Which lines in the records below contain the word "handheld"? Copy each one.

============

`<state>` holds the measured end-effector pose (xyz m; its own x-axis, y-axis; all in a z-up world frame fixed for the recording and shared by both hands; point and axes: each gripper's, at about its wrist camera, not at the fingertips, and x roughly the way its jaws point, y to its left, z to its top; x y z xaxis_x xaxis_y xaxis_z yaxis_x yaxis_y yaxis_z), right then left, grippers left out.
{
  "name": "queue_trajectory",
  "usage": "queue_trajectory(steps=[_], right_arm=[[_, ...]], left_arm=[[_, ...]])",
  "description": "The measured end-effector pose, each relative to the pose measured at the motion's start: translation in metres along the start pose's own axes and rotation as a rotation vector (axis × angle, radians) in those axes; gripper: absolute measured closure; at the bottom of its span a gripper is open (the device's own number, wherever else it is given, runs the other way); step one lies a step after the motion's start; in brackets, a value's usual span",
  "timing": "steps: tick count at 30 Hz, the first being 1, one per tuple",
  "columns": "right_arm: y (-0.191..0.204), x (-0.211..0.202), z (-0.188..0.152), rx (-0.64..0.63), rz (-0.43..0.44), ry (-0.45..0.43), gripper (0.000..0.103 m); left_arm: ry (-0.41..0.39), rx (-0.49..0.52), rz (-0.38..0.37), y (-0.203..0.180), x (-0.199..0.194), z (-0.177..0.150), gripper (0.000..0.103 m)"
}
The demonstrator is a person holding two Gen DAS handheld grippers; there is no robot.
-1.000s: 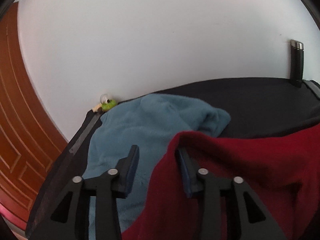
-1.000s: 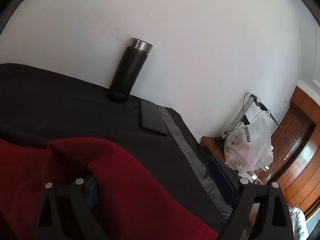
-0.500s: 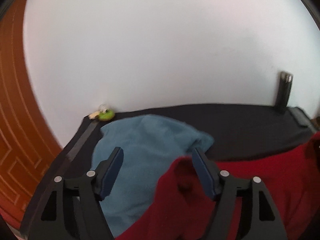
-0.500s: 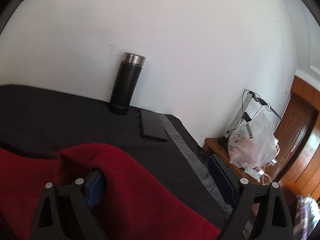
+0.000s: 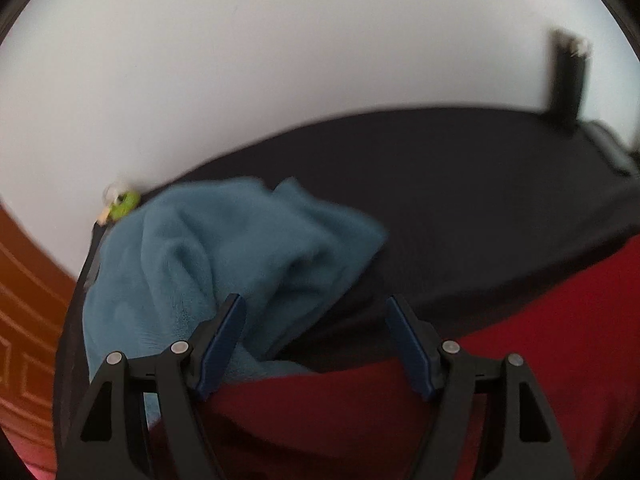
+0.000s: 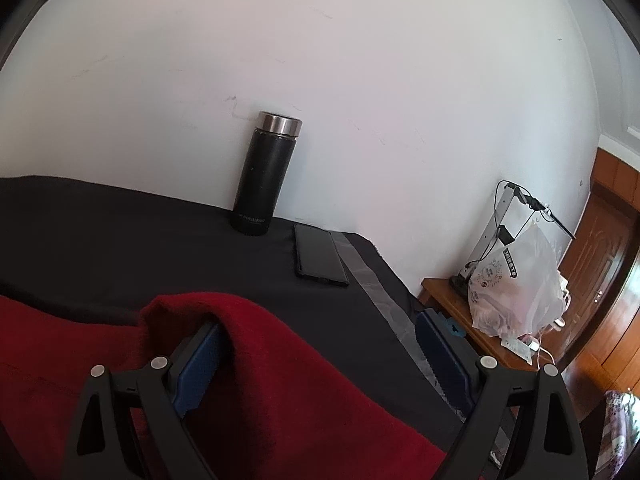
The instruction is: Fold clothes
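A red fleece garment (image 5: 360,412) lies on the black-covered table (image 5: 460,184), under and in front of my left gripper (image 5: 316,312), which is open and empty above its edge. A crumpled blue garment (image 5: 224,252) lies at the table's left, just beyond the left finger. In the right wrist view the red garment (image 6: 288,392) is humped up, with a fold draped over the left finger (image 6: 200,364) of my right gripper (image 6: 320,344). Its jaws stand wide open, with cloth lying between them.
A black flask with a steel cap (image 6: 264,176) stands against the white wall, with a black phone (image 6: 320,256) beside it. A small green object (image 5: 124,204) sits at the far left corner. Right of the table a wooden stand holds a plastic bag (image 6: 516,280).
My left gripper has opened wide and let go of the red garment, which has dropped flat. The right gripper has stayed open and barely moved.
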<state>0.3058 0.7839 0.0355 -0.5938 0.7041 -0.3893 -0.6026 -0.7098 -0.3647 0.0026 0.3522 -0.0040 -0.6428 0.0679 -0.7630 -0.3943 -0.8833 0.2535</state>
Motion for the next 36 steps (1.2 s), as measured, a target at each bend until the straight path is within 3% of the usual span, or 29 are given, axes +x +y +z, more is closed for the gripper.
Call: queue_trajectory(steps=[4,9,13,21,26,36], right_arm=[[0.003,-0.003,-0.001,-0.005,-0.006,-0.005,0.009],[0.008,-0.004,-0.004,-0.019,-0.016,-0.009,0.009],[0.017,-0.006,-0.006,-0.035,-0.024,-0.003,0.009],[0.025,-0.004,-0.01,-0.062,-0.042,-0.009,0.009],[0.028,-0.003,-0.011,-0.059,-0.043,0.003,0.009],[0.032,-0.003,-0.011,-0.055,-0.049,0.01,0.009]], left_arm=[[0.022,0.014,0.083,0.012,0.018,-0.003,0.027],[0.079,0.016,0.124,0.041,0.036,-0.006,0.027],[0.12,0.037,0.242,0.067,0.053,-0.011,0.027],[0.149,-0.018,0.345,0.126,0.068,-0.021,0.027],[0.164,-0.047,0.45,0.164,0.082,-0.031,0.027],[0.154,-0.065,0.493,0.193,0.084,-0.049,0.027]])
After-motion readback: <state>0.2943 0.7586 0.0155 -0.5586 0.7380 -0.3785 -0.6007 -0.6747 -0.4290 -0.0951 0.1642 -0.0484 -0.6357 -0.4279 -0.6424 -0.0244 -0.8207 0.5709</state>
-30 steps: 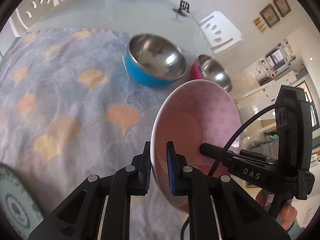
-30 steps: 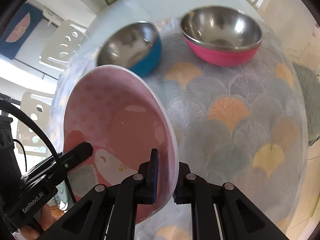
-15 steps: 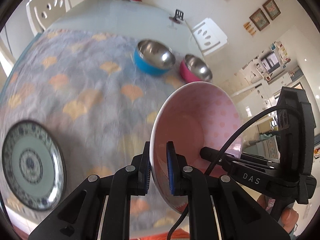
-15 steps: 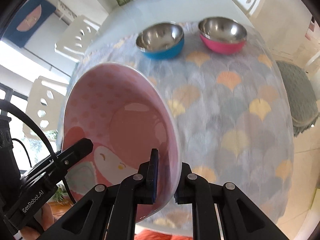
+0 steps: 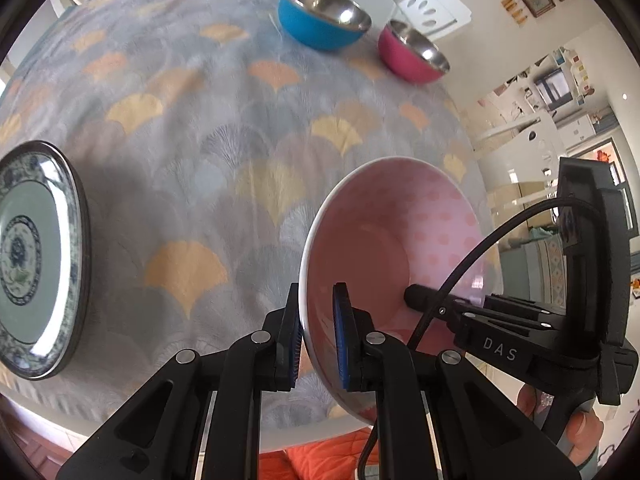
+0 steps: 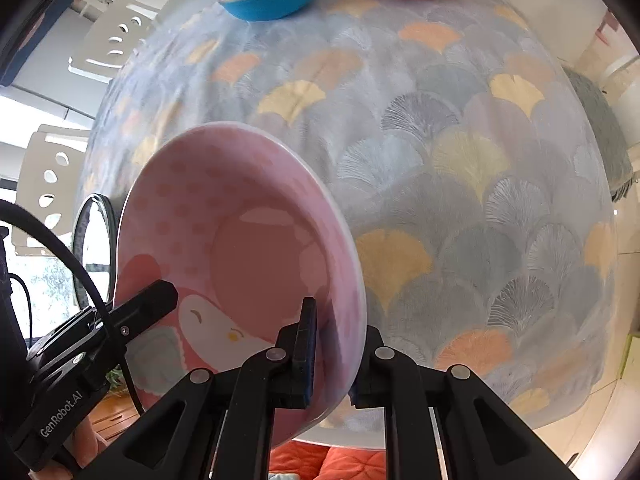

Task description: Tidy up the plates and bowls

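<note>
A pink bowl (image 5: 400, 248) with a cartoon print inside (image 6: 240, 248) is held above the near edge of the table. My left gripper (image 5: 318, 340) is shut on its left rim and my right gripper (image 6: 334, 348) is shut on its right rim. Each gripper shows in the other's view, the right one (image 5: 500, 332) and the left one (image 6: 100, 344). A blue-patterned plate (image 5: 36, 260) lies at the near left of the table, its edge also visible in the right wrist view (image 6: 86, 248). A blue steel bowl (image 5: 322, 16) and a pink steel bowl (image 5: 412, 54) stand at the far side.
The table carries a grey cloth (image 5: 200, 140) with a fan pattern. White chairs stand beyond the table (image 5: 432, 8) and at its left side (image 6: 52, 176). An orange cushion (image 6: 332, 462) lies below the near table edge.
Both grippers with the pink bowl have come down and closer to the near part of the table. The plate and the steel bowls look nearer and have not moved.
</note>
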`<control>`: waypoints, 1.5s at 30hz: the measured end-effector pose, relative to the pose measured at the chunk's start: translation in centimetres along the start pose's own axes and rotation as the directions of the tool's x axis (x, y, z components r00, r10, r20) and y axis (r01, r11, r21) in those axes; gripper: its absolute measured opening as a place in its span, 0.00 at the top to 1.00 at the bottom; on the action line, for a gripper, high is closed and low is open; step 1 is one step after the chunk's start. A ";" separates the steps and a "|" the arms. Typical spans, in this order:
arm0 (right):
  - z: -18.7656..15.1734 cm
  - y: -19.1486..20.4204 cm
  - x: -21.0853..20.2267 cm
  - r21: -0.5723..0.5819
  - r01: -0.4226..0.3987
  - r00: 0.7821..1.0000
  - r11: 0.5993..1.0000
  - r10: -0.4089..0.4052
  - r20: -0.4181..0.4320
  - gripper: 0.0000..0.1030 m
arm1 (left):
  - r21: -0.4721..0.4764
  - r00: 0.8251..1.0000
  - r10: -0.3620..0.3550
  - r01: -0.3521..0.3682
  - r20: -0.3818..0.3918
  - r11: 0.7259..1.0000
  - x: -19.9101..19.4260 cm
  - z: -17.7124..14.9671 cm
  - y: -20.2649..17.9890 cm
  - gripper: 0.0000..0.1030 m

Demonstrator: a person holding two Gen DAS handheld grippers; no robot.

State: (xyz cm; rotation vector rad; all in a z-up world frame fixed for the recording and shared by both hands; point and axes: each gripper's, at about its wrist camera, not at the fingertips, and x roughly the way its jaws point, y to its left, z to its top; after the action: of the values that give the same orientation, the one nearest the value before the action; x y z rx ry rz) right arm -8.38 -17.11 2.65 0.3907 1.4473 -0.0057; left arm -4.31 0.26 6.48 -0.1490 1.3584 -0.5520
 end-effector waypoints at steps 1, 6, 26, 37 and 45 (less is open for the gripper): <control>0.0 -0.1 0.2 -0.006 0.011 1.000 1.000 -0.011 0.001 0.88 | 0.004 1.000 0.004 -0.004 -0.004 1.000 0.2 0.0 -0.1 0.89; 0.1 -1.0 0.4 0.001 0.011 1.000 1.000 -0.011 0.009 0.88 | 0.005 1.000 0.018 -0.018 0.001 1.000 0.7 0.3 -0.3 0.89; -2.7 -1.0 -10.0 0.001 -0.039 0.965 0.999 0.038 0.259 0.88 | 0.051 0.966 0.047 -0.062 0.254 0.997 -9.3 0.5 0.8 0.89; 2.9 0.7 -14.9 -0.028 -0.127 0.924 0.992 0.128 0.362 0.49 | 0.101 0.934 -0.015 -0.022 0.356 0.995 -12.6 8.7 -1.6 0.68; 12.1 0.7 -12.1 -0.029 -0.148 0.935 0.989 0.149 0.322 0.49 | -0.006 0.956 -0.039 0.042 0.292 0.999 -8.7 17.8 1.1 0.56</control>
State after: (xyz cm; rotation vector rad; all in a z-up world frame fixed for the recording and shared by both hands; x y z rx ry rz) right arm 1.84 -22.45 15.37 0.4721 1.0907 0.0533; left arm 12.04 1.46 17.69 -0.2590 1.0729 -0.5334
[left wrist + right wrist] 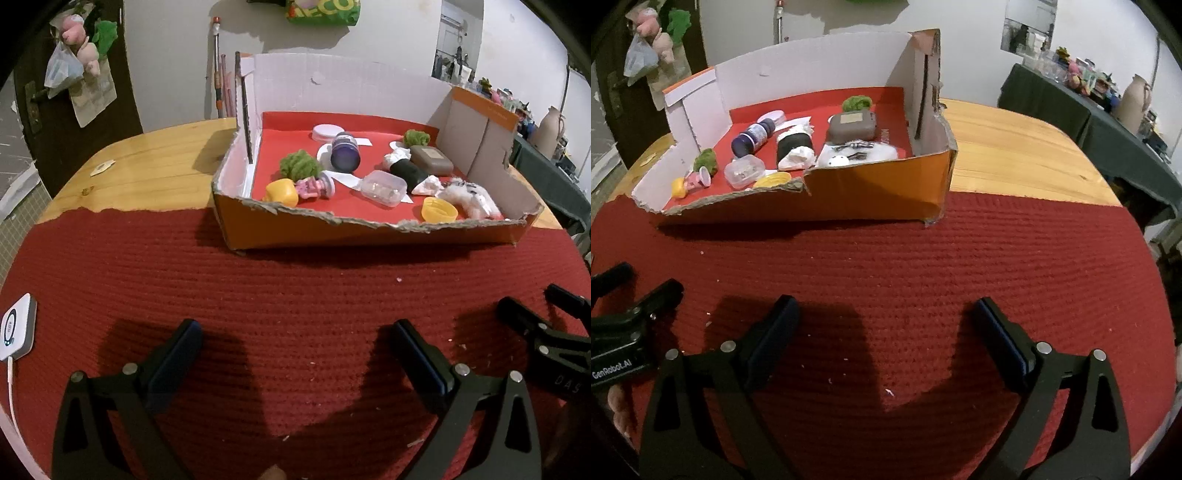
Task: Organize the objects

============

= Exercise output =
The demonstrator is a person holding two Gen DAS handheld grippers; there is no robot.
Demonstrator: a person holding two Gen DAS handheld grippers; no robot.

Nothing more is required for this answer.